+++ INFORMATION
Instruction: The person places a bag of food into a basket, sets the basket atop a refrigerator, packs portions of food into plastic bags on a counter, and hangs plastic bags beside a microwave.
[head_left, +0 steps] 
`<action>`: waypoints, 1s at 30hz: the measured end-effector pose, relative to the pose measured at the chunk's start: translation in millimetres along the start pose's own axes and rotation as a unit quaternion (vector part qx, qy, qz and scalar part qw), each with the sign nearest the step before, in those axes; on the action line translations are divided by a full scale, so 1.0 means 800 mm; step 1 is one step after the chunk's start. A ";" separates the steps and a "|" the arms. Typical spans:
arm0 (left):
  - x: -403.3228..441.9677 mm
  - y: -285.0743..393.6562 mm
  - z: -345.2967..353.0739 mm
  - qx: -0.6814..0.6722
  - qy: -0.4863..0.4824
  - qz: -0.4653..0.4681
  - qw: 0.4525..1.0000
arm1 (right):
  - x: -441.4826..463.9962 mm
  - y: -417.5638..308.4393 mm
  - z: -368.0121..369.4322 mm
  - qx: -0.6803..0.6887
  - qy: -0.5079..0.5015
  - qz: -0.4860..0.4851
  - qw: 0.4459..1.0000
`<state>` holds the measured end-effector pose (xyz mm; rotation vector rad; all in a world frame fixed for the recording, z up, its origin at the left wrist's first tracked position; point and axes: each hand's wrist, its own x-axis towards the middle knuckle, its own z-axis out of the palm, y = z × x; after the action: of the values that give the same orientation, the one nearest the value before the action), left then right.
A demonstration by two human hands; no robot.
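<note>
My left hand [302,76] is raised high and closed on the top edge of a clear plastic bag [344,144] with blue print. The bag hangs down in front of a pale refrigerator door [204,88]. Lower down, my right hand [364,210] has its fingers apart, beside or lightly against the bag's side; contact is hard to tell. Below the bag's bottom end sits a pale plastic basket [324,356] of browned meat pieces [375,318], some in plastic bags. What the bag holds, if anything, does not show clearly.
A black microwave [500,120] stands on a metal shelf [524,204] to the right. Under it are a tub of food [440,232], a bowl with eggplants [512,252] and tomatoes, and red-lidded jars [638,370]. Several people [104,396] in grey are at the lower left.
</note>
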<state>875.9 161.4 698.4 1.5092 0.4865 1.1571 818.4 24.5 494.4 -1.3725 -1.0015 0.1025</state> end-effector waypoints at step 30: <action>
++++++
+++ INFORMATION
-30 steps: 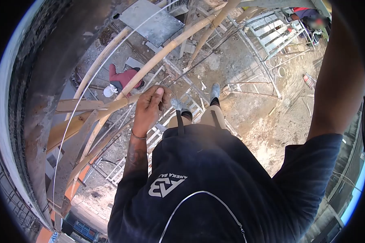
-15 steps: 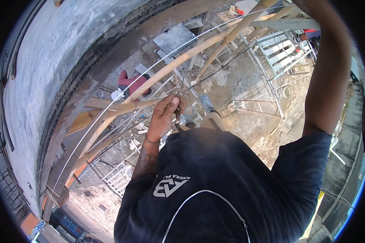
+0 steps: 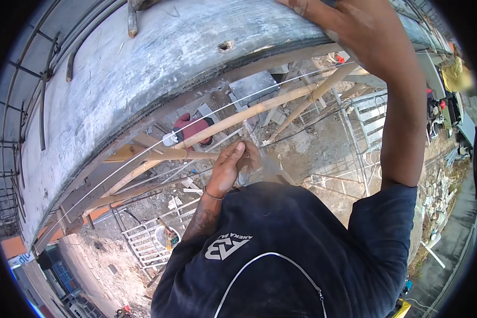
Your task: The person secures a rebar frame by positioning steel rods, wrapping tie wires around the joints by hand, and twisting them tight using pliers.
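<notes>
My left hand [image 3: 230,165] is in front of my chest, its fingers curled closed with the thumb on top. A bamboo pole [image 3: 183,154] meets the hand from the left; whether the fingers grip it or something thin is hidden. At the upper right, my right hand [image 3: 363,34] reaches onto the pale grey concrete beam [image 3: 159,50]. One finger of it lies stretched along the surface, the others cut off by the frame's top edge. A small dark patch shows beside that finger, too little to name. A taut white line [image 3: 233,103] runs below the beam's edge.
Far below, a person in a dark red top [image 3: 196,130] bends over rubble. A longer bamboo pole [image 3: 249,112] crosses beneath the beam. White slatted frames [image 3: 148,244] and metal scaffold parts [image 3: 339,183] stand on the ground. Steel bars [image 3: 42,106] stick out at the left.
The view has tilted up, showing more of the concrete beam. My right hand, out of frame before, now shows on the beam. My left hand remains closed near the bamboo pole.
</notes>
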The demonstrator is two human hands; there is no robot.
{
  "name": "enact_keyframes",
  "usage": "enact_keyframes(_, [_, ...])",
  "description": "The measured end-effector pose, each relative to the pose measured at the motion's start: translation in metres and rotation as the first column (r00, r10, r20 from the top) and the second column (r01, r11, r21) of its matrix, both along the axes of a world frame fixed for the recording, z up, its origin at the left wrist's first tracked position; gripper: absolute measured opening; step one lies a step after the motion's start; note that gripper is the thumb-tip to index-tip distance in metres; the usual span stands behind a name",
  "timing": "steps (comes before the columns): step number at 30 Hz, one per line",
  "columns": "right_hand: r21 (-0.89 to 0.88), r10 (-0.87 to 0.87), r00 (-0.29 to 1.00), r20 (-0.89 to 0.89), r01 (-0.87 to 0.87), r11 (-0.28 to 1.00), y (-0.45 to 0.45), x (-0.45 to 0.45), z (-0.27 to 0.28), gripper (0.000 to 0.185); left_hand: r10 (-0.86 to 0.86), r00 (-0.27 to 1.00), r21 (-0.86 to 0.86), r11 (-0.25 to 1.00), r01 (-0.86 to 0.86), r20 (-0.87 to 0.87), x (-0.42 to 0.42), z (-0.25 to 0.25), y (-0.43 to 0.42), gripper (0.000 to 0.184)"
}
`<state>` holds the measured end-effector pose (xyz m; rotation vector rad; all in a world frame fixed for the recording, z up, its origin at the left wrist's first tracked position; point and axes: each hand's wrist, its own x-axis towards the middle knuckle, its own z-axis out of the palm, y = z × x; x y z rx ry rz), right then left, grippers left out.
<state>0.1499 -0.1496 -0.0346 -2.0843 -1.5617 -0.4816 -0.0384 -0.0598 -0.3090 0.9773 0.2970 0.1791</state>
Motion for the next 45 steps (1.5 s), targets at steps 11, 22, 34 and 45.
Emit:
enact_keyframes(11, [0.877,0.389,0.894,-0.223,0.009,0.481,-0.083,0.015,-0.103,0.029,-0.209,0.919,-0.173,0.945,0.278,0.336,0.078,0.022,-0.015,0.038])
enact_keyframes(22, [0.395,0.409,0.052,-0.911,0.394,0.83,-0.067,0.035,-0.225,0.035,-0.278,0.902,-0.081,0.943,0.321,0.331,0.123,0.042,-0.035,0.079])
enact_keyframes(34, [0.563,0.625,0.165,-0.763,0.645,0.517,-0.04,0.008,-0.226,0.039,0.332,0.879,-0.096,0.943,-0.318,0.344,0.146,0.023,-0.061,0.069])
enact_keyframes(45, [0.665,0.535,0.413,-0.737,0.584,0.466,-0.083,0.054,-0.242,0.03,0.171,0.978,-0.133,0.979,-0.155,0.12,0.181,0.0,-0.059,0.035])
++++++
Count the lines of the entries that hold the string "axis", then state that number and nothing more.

### [REPLY TO THE TASK]
2